Last week, I wrote for Slate about a drastic increase in the price of birth-control pills that affected thousands of publicly funded family-planning clinics across the country. Ortho-McNeil, a major supplier of the pill, had raised the price of some birth-control pills 1,800-fold with virtually no warning. Overnight, some pills that used to cost publicly funded clinics as little as a penny a pack went up to more than $18 a pack. The clinics, already on shoestring budgets, were in a panic. By last week, some sites were running out of popular pills and scaling back on the contraceptive choices offered to women. Many anticipated reducing their hours of operation or even closing some locations in order to absorb the Ortho price hike. The rest of the national media had ignored the story, though the company gave no real explanation of its decision. Clinic representatives described Ortho’s stance on the pill prices as unyielding.
Now, however, I’m happy to report that Ortho has changed its mind. The company says it will roll back the price hike because of “additional information provided to us from numerous public health service agencies indicating that [Ortho] has been relied upon as the primary source for subsidizing contraceptives to underprivileged women.” It’s not clear what that new information is, but whatever.

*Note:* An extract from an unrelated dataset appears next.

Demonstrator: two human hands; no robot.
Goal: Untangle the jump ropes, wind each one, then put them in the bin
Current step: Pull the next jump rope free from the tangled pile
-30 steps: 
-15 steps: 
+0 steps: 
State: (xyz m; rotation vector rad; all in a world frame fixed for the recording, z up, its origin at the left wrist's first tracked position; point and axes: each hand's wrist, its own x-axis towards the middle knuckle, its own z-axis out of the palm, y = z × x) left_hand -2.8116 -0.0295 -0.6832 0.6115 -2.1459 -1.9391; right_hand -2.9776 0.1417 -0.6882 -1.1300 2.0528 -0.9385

Ortho won’t confirm what the new prices will be for eligible clinics—for the most part, those that receive funding from the federal government’s Title X program. But the National Family Planning and Reproductive Health Association, which led negotiations on behalf of the clinics, says that Ortho will reduce the price of five key birth-control pills to $3.20 per pack. A spokeswoman for Ortho promises that the company will be the “lowest cost provider of oral contraceptives to the public health services.”
Women’s health advocates are surprised and pleased to hear it. “This really means a difference to millions of women who will be able to be served,” says Judith DeSarno, president and CEO of NFPRHA. The government has long skimped on Title X, the federal program dedicated to family planning, so low prices for birth control are key for the clinics. DeSarno’s organization plans to reach out more aggressively to the manufacturers of generic birth-control pills, in hopes of negotiating for comparably low prices and providing more choices for poor women. That would ease the clinics’ dependence on Ortho—a good idea in the long run. For the moment, though, it’s sigh-of-relief time.